Package com.cloudforge.core.interfaces

Interface ApplicationSpec

All Known Implementing Classes:
DroneApplicationSpec, GiteaApplicationSpec, GitLabApplicationSpec, GrafanaApplicationSpec, HarborApplicationSpec, JenkinsApplicationSpec, MattermostApplicationSpec, MattermostTeamApplicationSpec, MetabaseApplicationSpec, NexusApplicationSpec, PostgreSQLApplicationSpec, PrometheusApplicationSpec, RedisApplicationSpec, SupersetApplicationSpec, VaultApplicationSpec
public interface ApplicationSpec
Application specification interface defining application-specific configuration. This enables CloudForge to deploy any application (Jenkins, GitLab, Vault, etc.) using the same infrastructure patterns.

Implementations provide configuration for both container (Fargate) and EC2 deployments, supporting both EFS and EBS storage strategies.

CloudForge 3.0.0: Universal Application Support

Example implementations:

  • JenkinsApplicationSpec: Jenkins CI/CD automation server
  • GitLabApplicationSpec: GitLab DevOps platform
  • GrafanaApplicationSpec: Grafana metrics visualization
  • PostgreSQLApplicationSpec: PostgreSQL database
  • VaultApplicationSpec: HashiCorp Vault secrets management
  • + 9 more built-in applications

Plugin Metadata:

Implementations should be annotated with ApplicationPlugin for auto-discovery and metadata support:


 @ApplicationPlugin(
     value = "jenkins",
     category = "cicd",
     displayName = "Jenkins",
     description = "Open-source automation server for CI/CD"
 )
 public class JenkinsApplicationSpec implements ApplicationSpec {
     // ...
 }

  • Method Details

    • applicationId

      String applicationId()
      Returns a unique identifier for this application. Used for logging, metrics, and resource naming.
      Returns:
      application identifier (e.g., "jenkins", "gitlab", "vault")
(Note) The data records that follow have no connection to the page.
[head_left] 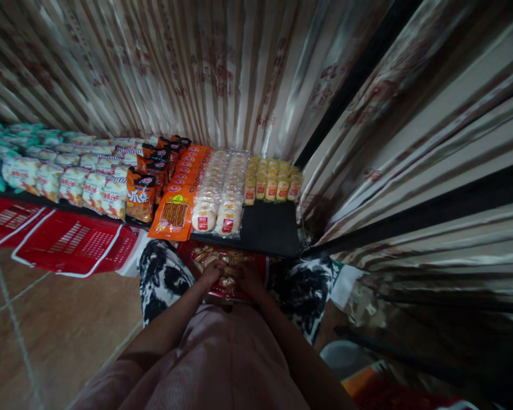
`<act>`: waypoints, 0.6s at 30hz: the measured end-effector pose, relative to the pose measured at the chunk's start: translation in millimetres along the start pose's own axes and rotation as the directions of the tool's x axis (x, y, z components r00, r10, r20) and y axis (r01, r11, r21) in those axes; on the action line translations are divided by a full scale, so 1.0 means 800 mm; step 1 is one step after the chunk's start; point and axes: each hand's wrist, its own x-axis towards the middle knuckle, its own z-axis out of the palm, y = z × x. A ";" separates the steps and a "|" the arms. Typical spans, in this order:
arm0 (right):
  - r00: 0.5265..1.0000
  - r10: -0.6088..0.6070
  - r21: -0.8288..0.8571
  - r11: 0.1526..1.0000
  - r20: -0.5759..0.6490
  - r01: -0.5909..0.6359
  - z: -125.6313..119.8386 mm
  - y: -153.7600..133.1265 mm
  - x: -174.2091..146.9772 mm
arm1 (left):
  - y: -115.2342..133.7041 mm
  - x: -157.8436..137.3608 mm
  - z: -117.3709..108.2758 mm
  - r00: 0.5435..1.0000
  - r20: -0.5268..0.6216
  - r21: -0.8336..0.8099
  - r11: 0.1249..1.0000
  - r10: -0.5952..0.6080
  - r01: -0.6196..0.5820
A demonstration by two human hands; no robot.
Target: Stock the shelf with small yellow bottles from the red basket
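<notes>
Fingers of the left hand (211, 272) and right hand (244, 277) pinch the near edge of a red snack bag (222, 259), held low between the knees, just below the bench's (269, 230) front edge. It looks light, crinkly and slippery, its contents likely brittle; grip the sealed edges. The dark bench carries tight rows of packets (222, 188), curtains (222, 68) behind, red baskets (74, 242) left.

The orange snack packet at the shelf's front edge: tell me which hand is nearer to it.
Left. The left hand rests on the red bag just below the orange snack packet; the right hand sits on the same bag, farther right.
</notes>
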 end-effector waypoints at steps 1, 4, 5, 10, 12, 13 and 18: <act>1.000 -0.005 0.000 1.000 -0.007 0.005 -0.001 -0.001 -0.001 | 0.003 -0.002 0.001 1.000 -0.002 -0.014 1.000 0.001 -0.001; 1.000 -0.017 0.020 1.000 -0.009 0.017 -0.003 -0.002 -0.004 | 0.009 -0.007 0.005 1.000 -0.015 -0.052 0.999 0.005 -0.006; 1.000 -0.020 0.033 0.999 -0.012 0.020 -0.004 -0.003 -0.006 | 0.011 -0.008 0.006 1.000 -0.019 -0.064 0.998 0.008 -0.010; 0.998 -0.026 0.098 0.995 -0.051 0.031 -0.007 -0.001 -0.014 | 0.012 -0.014 0.011 1.000 -0.028 -0.109 0.994 0.008 -0.011; 0.996 -0.044 0.126 0.991 -0.072 0.053 -0.008 0.000 -0.016 | 0.010 -0.014 0.012 0.999 -0.024 -0.114 0.993 0.024 -0.026; 0.995 -0.057 0.139 0.988 -0.084 0.069 -0.008 0.001 -0.018 | 0.009 -0.015 0.012 0.999 -0.021 -0.119 0.992 0.047 -0.049; 0.984 -0.125 0.153 0.978 -0.126 0.144 -0.013 0.001 -0.024 | 0.011 -0.022 0.012 0.987 -0.027 -0.139 0.977 0.159 -0.161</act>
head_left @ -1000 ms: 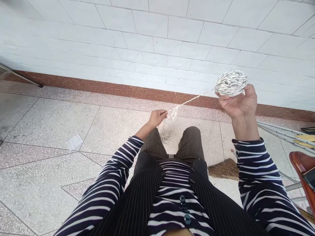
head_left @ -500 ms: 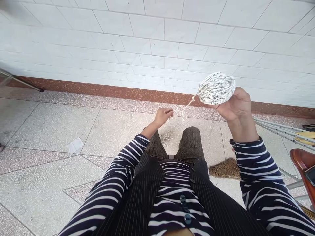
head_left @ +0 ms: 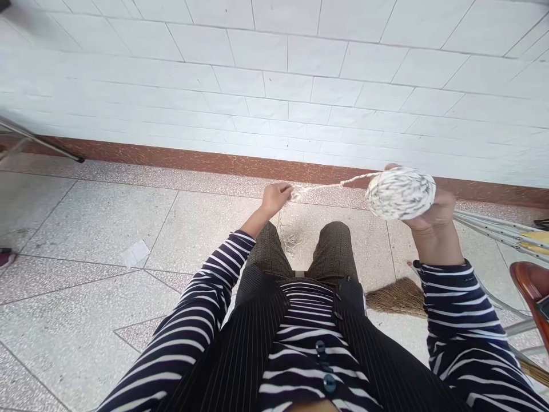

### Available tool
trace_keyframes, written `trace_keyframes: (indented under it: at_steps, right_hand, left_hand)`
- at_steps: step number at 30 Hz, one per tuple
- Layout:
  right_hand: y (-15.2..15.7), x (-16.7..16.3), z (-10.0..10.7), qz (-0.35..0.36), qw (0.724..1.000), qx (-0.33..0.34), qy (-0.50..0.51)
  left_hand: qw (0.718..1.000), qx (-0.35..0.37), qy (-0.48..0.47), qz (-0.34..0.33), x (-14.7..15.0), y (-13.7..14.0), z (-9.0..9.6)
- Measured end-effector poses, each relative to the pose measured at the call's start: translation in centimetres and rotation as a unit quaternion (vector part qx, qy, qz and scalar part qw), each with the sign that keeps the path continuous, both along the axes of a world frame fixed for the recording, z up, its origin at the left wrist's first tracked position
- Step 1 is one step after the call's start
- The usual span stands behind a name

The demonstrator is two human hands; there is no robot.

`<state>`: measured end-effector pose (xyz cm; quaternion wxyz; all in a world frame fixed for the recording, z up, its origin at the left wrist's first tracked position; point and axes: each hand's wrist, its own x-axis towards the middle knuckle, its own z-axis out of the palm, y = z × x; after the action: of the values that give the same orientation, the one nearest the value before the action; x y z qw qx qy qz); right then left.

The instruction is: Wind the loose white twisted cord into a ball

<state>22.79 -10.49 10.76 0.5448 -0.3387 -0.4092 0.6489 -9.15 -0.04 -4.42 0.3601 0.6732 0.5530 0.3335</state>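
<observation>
White cord flecked with dark strands is wound into a ball (head_left: 401, 193), held up in front of the lower wall (head_left: 266, 74) by the right hand (head_left: 435, 212). That hand is curled round the ball from behind and beneath; most of its fingers are hidden, with only a fingertip showing above the top edge. Blur softens the windings, so single turns are hard to follow. From the ball's left side a strand (head_left: 363, 177) runs to a small knot (head_left: 342, 183), then thins toward the left hand (head_left: 277, 197). There the thumb and fingers are pinched together at a pale, frayed tuft (head_left: 297, 195); exactly what lies between the fingertips cannot be made out. Below, between the knees, pale scraps (head_left: 292, 243) lie on the floor (head_left: 86, 223), too fine to tell apart.

A broom head (head_left: 397, 296) shows beside the right leg, partly covered by the striped right sleeve (head_left: 461, 320). Metal poles (head_left: 489, 223) and a reddish-brown chair (head_left: 525, 280) are cut off by the right edge, as is a dark object (head_left: 544, 307) on the chair, its kind unclear. At the left edge only part of a shoe (head_left: 6, 258) shows.
</observation>
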Motion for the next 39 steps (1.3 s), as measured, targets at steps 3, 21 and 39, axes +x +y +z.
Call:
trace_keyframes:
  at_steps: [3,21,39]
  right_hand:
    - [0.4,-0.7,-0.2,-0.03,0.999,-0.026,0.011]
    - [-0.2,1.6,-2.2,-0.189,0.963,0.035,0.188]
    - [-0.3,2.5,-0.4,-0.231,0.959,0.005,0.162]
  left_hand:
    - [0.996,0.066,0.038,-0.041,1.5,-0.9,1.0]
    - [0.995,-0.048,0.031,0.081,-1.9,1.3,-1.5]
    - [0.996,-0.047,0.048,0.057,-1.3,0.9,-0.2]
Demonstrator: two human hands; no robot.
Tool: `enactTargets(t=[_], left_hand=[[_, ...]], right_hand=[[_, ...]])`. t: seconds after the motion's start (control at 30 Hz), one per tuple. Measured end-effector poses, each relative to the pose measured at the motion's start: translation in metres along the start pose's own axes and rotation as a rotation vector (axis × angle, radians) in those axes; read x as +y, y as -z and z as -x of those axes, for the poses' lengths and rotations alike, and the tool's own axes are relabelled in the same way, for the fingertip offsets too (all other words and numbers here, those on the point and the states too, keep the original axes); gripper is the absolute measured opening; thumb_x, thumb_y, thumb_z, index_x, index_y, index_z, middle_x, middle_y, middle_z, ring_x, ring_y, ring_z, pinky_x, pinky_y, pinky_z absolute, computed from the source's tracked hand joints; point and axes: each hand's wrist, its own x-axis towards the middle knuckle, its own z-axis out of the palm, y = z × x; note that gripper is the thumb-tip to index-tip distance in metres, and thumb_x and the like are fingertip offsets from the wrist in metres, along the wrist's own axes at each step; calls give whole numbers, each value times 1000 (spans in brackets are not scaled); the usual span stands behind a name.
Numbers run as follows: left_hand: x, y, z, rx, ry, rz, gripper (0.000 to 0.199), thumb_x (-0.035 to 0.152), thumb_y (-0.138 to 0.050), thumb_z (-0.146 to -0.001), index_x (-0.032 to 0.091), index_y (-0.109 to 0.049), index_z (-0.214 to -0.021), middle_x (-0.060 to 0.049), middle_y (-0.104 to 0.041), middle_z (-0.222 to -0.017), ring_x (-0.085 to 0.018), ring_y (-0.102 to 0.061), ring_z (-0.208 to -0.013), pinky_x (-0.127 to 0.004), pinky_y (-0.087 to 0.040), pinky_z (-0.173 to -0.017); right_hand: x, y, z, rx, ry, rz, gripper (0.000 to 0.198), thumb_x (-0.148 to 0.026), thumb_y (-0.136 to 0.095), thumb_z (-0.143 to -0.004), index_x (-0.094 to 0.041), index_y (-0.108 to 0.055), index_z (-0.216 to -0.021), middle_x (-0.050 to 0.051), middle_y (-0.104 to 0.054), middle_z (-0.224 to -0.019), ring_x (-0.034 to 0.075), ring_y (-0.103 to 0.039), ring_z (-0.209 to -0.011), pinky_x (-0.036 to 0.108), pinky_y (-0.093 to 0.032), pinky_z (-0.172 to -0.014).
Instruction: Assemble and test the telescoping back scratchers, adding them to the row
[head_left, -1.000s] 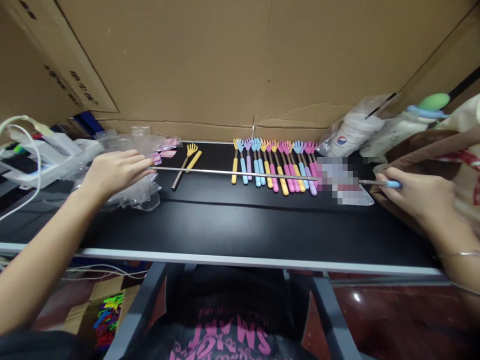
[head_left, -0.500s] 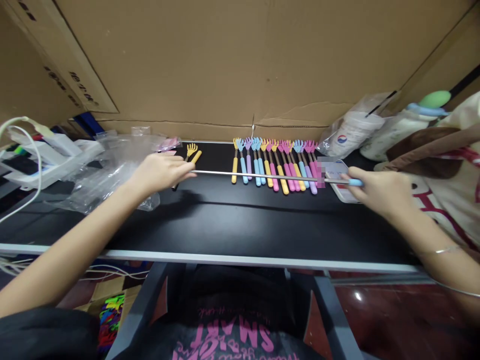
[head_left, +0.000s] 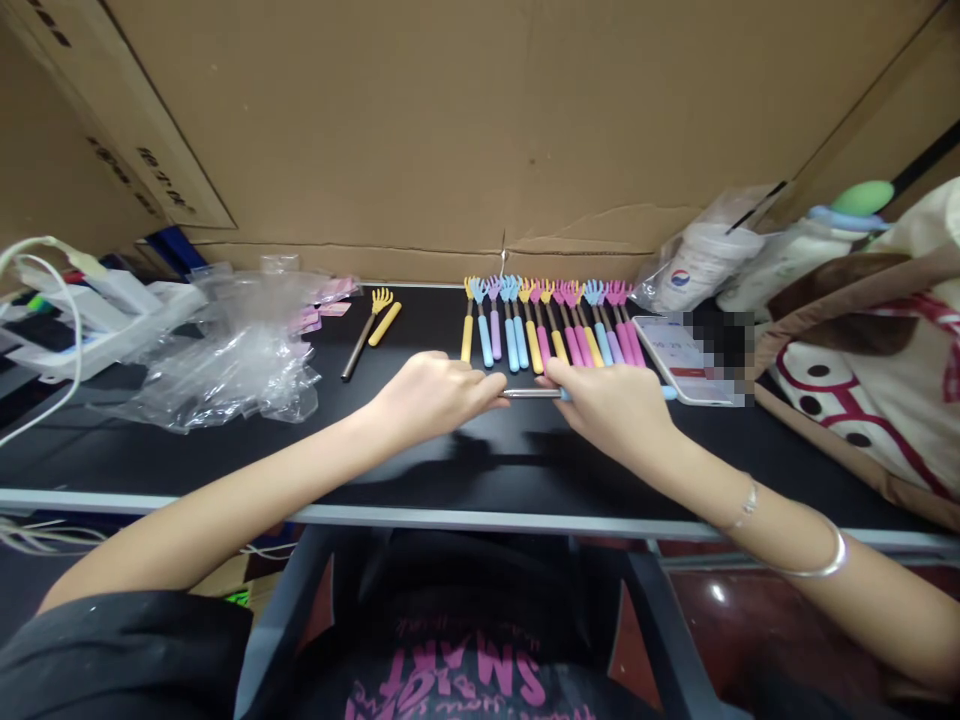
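A telescopic back scratcher [head_left: 534, 393] with a metal shaft and a light-blue handle lies level between my hands, just above the black table. My left hand [head_left: 439, 392] is closed around its left end, hiding the scratcher's head. My right hand [head_left: 619, 400] grips the blue handle, whose end pokes out at the right. Behind them, a row of back scratchers [head_left: 517, 345] in yellow, blue, purple and pink lies side by side, hand-shaped heads away from me. Further left lie a yellow-headed scratcher with a bare dark shaft [head_left: 361, 345] and a loose yellow handle [head_left: 385, 325].
Clear plastic bags [head_left: 247, 360] with pink cards beside them lie on the left, near a white power strip [head_left: 112, 335]. To the right are a phone [head_left: 667, 355], a bagged cup [head_left: 701, 265], a bottle [head_left: 799, 260] and a cloth bag [head_left: 862, 350]. Cardboard [head_left: 450, 120] walls the back.
My hands have come together from wide apart, and the scratcher's long shaft has slid down to a short length. It is now lower and nearer me.
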Motion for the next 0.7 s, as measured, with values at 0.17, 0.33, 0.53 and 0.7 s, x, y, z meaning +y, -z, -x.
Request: enactTargets(t=[0.17, 0.33, 0.53, 0.7], left_hand=[[-28, 1, 13, -27, 10, -79, 36, 39, -41, -94, 20, -53, -67, 2, -54, -50, -12, -54, -47, -26, -27, -48], [-73, 10, 58, -145, 113, -164, 41, 44, -36, -95, 21, -54, -66, 0, -59, -57, -14, -56, -56, -26, -30, -52], [-110, 16, 93, -200, 104, -272, 44, 45, -31, -96, 20, -52, -66, 1, -61, -62, -12, -55, -63, -24, -32, -56], [-136, 21, 117, -168, 122, -411, 38, 43, -35, -96, 20, -53, -71, 1, -59, -63, -12, -50, -63, -23, -28, -52]], right_hand=[[32, -8, 6, 60, -30, 66, 35, -33, -28, -92, -24, -62, -91, 3, -67, -66, 13, -52, -54, 25, -10, -50], [103, -24, 26, 112, -211, 209, 42, -45, -32, -88, -19, -58, -69, 6, -59, -55, 12, -44, -50, 25, -10, -49], [156, -36, 41, 66, -321, 288, 45, -48, -30, -87, -18, -47, -58, 7, -54, -52, 12, -40, -50, 25, -11, -49], [191, -49, 52, -5, -372, 333, 36, -47, -35, -85, -20, -48, -65, 7, -55, -58, 12, -37, -51, 26, -13, -51]])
    • defaultContainerImage

      String defaultContainerImage()
      Returns the default container image for this application. Can be overridden by deployment context configuration.
      Returns:
      container image string (e.g., "jenkins/jenkins:lts")

    • applicationPort

      int applicationPort()
      Returns the primary application port. This is the port the application listens on inside the container.
      Returns:
      application port (e.g., 8080 for Jenkins)

    • containerDataPath

      String containerDataPath()
      Returns the container path where application data is stored. This is where the volume will be mounted inside the container.
      Returns:
      container mount path (e.g., "/var/jenkins_home")

    • efsDataPath

      String efsDataPath()
      Returns the EFS path for this application's data. This is the path within the EFS filesystem.
      Returns:
      EFS path (e.g., "/jenkins")

    • volumeName

      String volumeName()
      Returns the volume name for this application. Used to reference the volume in task definitions.
      Returns:
      volume name (e.g., "jenkinsHome")

    • containerUser

      String containerUser()
      Returns the container user (UID:GID) to run as. Important for file permissions when using EFS.
      Returns:
      user in format "UID:GID" (e.g., "1000:1000")

    • efsPermissions

      String efsPermissions()
      Returns the EFS permissions for the access point.
      Returns:
      permissions string (e.g., "750")

    • containerEnvironmentVariables

      default Map<String,String> containerEnvironmentVariables(String fqdn, boolean sslEnabled, String authMode)
      Configures application-specific environment variables for the container.

      Applications can override this to provide custom environment variables based on deployment configuration (FQDN, SSL, authMode, etc.). The infrastructure passes the FQDN, SSL settings, and authentication mode for applications that need reverse proxy configuration or authentication-specific setup.

      Example use cases:

      • Jenkins: JAVA_OPTS, JENKINS_OPTS for reverse proxy configuration, skip setup wizard for application-oidc
      • GitLab: GITLAB_OMNIBUS_CONFIG for external URL configuration and OIDC setup
      • Vault: VAULT_ADDR for API endpoint configuration
      Parameters:
      fqdn - The fully qualified domain name (may be null)
      sslEnabled - Whether SSL is enabled
      authMode - The authentication mode (may be null, e.g., "none", "alb-oidc", "application-oidc")
      Returns:
      Map of environment variable key-value pairs (never null, may be empty)

    • healthCheckPath

      default String healthCheckPath()
      Returns the health check path for ALB/ELB health checks.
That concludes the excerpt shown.